START SUPPLIED DATA

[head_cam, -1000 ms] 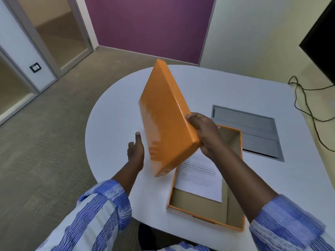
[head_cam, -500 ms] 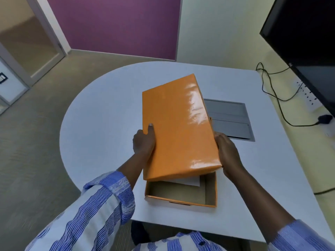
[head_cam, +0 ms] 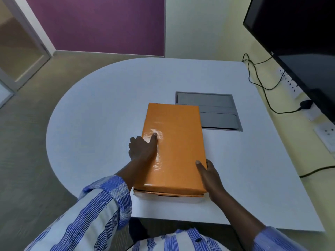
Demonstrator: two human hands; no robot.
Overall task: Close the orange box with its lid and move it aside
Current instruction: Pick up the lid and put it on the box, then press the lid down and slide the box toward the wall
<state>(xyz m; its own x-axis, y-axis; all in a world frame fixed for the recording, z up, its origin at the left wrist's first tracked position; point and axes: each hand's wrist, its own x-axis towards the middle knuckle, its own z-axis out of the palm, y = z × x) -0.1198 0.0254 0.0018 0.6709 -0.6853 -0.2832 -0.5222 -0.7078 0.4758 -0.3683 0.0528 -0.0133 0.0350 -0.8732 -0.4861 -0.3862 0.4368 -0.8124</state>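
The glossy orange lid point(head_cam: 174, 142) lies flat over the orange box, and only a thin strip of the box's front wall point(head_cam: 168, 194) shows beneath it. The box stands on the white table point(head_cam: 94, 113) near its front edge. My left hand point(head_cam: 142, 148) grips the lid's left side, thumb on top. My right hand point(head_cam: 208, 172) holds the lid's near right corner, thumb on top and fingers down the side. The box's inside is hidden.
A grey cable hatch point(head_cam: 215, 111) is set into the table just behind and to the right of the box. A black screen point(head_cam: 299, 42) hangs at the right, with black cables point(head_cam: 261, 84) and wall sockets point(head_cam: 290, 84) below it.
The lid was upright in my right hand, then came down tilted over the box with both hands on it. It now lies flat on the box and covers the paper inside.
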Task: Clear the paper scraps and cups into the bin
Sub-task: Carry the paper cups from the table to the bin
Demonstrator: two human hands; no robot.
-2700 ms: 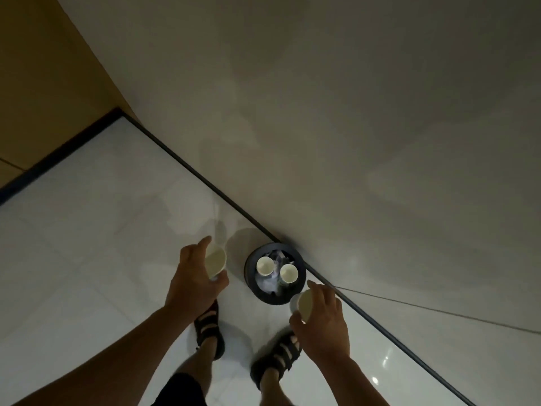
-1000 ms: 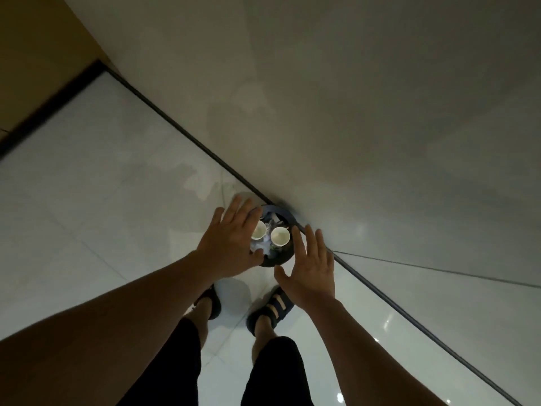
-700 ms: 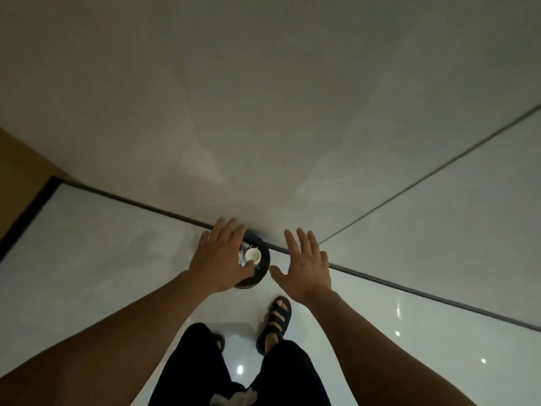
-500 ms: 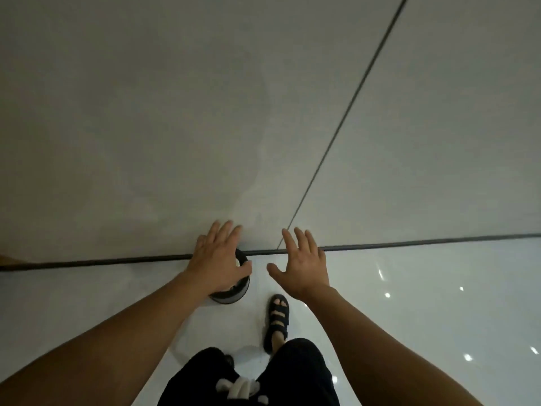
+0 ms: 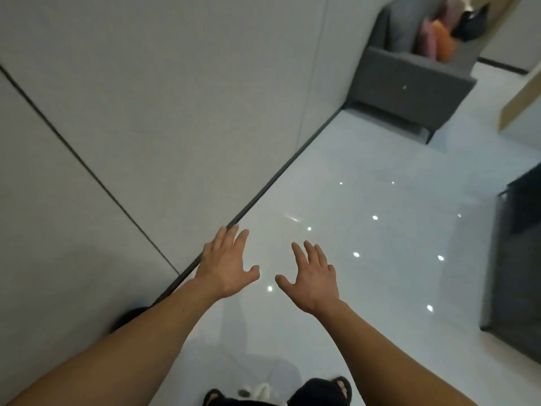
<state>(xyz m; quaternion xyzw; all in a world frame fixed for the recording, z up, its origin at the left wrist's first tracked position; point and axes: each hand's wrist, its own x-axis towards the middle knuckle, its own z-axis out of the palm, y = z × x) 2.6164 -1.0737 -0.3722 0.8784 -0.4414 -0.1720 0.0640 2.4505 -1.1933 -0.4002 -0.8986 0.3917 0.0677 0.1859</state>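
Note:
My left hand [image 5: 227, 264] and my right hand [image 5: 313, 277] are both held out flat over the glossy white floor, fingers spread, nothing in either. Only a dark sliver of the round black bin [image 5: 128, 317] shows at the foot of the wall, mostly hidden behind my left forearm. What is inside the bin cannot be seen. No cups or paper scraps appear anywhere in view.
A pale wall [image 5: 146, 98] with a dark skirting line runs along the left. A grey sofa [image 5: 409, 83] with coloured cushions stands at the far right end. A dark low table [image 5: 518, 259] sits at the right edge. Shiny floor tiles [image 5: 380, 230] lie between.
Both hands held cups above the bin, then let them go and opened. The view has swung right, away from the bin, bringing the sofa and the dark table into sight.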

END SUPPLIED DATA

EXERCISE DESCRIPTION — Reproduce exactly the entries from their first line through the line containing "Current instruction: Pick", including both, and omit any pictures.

ANSWER FOR THE TASK —
[head_cam, -1000 ms] 
[head_cam, -500 ms] 
[head_cam, +0 ms] 
Demonstrator: two human hands; no robot.
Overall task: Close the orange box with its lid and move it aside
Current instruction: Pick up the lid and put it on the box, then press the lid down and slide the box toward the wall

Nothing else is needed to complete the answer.